Setting Up OAUTH2 Support for Fetchmail and Postfix

This web page describes how to piece together various patches, plugins, configurations, and scripts to support relaying the local machine's mailbox through gmail with OAUTH2. Then you can use any mail client that uses your local machine's UNIX/Linux mailbox to read and send email. (I personally prefer mutt, but any email client, gui-based or not, should work.)

It might also work to serve out the local mailbox(es) to other machines using basic POP/IMAP/SMTP services to bypass gmail OAUTH2, although I haven't tested or documented that.

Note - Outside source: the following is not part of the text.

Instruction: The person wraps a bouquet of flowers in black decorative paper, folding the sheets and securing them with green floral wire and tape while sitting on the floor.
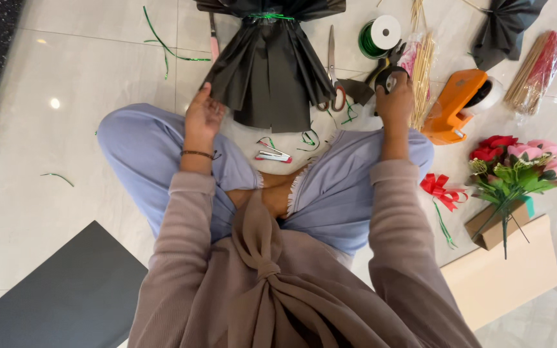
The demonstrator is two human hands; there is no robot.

It is kind of complex to get all the pieces set up, but on the plus side, you can leave out (incoming only?), replace (prefer something other than postfix?), or tweak the details of any of these pieces as desired.

Table of Contents


What is OAUTH2?

OAUTH2 is a fancy mechanism for apps/websites/etc to delegate arbitrarily complex multi-factor login capabilities to a central authentication management web site. It is primarily driven by Google for use in mobile-phone-based apps, but can be used in other ways as well.

It is usually optional on the part of the individual user, but in some cases can be required. One such case I've encountered is when my $DAYJOB offloaded company email to Google's business "G Suite" service, and configured it at the organization level to require the use of OAUTH2. It is really just gmail, even though the hostname belongs to $DAYJOB instead of using "gmail.com".

Basically OAUTH2 works as follows:

"OAUTH2" is the general name for the overall system. "XOAUTH2" is the name of the original scheme for embedding the access token into POP, IMAP, SMTP, or similar protocols, and is still supported by Google and others. The newer standardized way of embedding the access token is called "OAUTHBEARER", and is documented in various internet standard RFCs. OAUTH version 1 is a little different and not directly compatible (it requires various higher level digital signatures in token operations, instead of simply relying on TLS/SSL).

For more details about how it actually works under the hood, see Google documentation such as Using OAuth 2.0 to Access Google APIs, A Run-Through of semi-manually going through the various steps with the aid of small-ish "oauth2.py" script, etc. (My "fetchmail-oauth2.py" script (below) was derived from this script, and should still support the arguments used by the run-through.)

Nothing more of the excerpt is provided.